XML validation against DTD

2019-07-23 12:03发布

问题:

I have this XML along with an embedded DTD:

<?xml version="1.0" ?>
<!DOCTYPE customers [
<!ELEMENT customers (name,age,roll,sex)>
<!ELEMENT name (#CDATA)>
<!ELEMENT age (#CDATA)>
<!ELEMENT roll (#CDATA)>
<!ELEMENT sex (#CDATA)>
]>
<customers>
<name>XYZ</name>
<age>19</age>
<roll>23</roll>
<sex>M</sex>
</customers>

When i try to validate the XML, its showing me an error. But if i change the #CDATA to #PCDATA then the validation is successful.

Question 1) I don't have a proper explanation why is this happening. The only difference between the two is: #CDATA will not parse whereas #PCDATA will parse. In such a case. both the validations should succeed right? Please explain where am i wrong since the output of this validation is going against my concept.

Regards,

回答1:

There is no such thing as #CDATA available for use in XML DTDs. It is an unknown keyword. That's why you get an error.

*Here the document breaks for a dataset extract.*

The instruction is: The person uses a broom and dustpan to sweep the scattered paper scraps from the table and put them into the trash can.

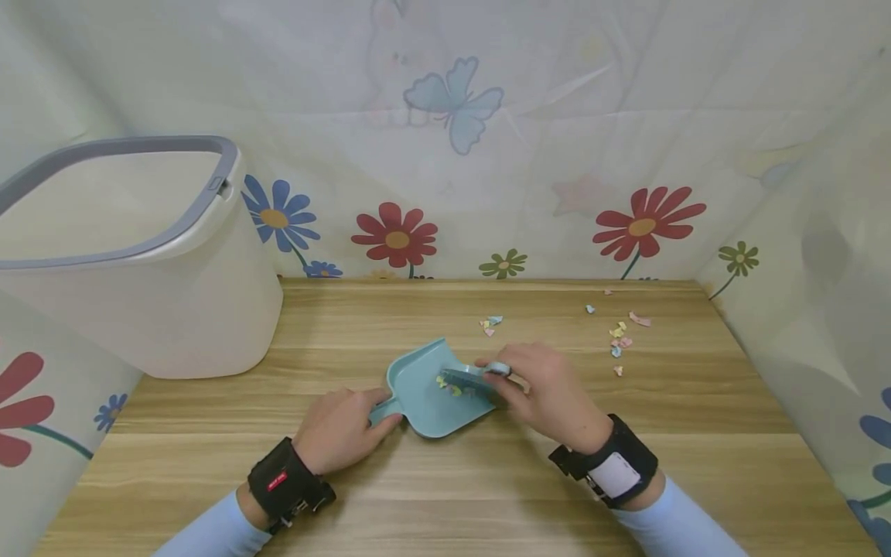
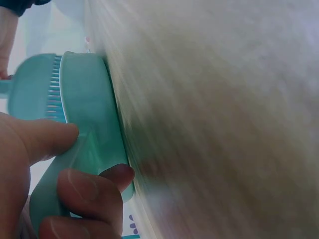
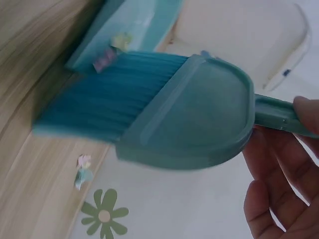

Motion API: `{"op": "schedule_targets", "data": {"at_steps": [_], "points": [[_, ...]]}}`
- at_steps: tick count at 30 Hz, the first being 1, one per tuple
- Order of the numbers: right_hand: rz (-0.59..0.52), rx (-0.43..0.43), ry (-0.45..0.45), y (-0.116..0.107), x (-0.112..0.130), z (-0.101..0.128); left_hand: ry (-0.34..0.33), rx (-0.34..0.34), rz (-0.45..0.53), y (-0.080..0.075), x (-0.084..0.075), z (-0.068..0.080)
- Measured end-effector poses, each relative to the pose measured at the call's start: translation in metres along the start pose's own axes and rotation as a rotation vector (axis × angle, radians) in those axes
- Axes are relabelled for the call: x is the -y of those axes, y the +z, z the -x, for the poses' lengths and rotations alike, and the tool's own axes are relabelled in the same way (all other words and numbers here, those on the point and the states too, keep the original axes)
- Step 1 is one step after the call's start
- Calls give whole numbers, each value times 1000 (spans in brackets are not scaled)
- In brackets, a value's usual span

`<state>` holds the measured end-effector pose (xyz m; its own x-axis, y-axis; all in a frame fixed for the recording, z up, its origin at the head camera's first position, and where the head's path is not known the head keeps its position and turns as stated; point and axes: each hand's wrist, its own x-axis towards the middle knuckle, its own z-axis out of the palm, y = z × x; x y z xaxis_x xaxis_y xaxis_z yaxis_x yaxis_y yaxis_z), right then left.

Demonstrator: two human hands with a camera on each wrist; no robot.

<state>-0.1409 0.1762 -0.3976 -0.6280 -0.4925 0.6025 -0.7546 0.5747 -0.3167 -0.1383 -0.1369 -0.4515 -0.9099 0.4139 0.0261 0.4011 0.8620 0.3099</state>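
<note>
My left hand (image 1: 341, 429) grips the handle of a light blue dustpan (image 1: 431, 414), which lies on the wooden table. In the left wrist view its fingers curl round the dustpan's handle (image 2: 47, 191). My right hand (image 1: 550, 394) holds a small matching hand brush (image 3: 199, 114) by its handle, thumb on one side and fingers on the other. The blue bristles (image 3: 109, 99) are over the dustpan's open edge in the head view. Small crumpled paper scraps (image 1: 452, 388) in yellow and other pale colours lie in the pan beside the brush.
More paper scraps (image 1: 489, 325) lie behind the dustpan, and several others (image 1: 618, 340) are scattered on the right of the table (image 1: 445, 495). A large white bin (image 1: 209, 309) with a grey rim stands at the back left. A flower-printed curtain (image 1: 543, 170) borders the table.
</note>
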Motion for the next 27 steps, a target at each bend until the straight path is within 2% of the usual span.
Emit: {"op": "schedule_targets", "data": {"at_steps": [3,5,10,20,27], "points": [[-107,-59,73,-7,0,-1,-1,-1,3,0,-1,0],[-120,-101,112,-12,-2,-2,-4,2,2,1,-1,0],[-28,-159,148,-20,-8,-3,-15,15,15,-1,-1,0],[175,-183,133,-30,-29,0,-61,30,80,-20,-4,1],[228,-182,168,-43,-41,2,-87,25,126,-35,-4,3]]}}
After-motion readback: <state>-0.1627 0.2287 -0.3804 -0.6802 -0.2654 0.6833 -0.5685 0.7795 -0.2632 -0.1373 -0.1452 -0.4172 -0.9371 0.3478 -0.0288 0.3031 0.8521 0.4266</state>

CDATA is a keyword that is used when declaring attributes in a DTD. You cannot declare an element to be of type CDATA (or #CDATA).

The string CDATA is also found in CDATA sections (<![CDATA[ ... ]]>), which are entirely different things. They can be used in an XML document to escape characters (such as &) that would otherwise be interpreted as markup. CDATA sections are not declared in the DTD; they are simply used when needed.

If you have markup such as <name>L&T</name> (that is not enclosed in a CDATA section), then it will be rejected by the parser. It does not matter how the name element is declared in the DTD.



回答2:

A CDATA section starts with <![CDATA[ and ends with ]]>: <sex><![CDATA[M]]></sex>. This is intended to include anything your XML parser should just skip without interpreting: significant line breaks, special characters, XML markup in a role of a text string. The only thing it cannot directly contain is ]]>.

PCDATA is parsed CDATA, which corresponds to usual plain text.

So PCDATA is what you really need.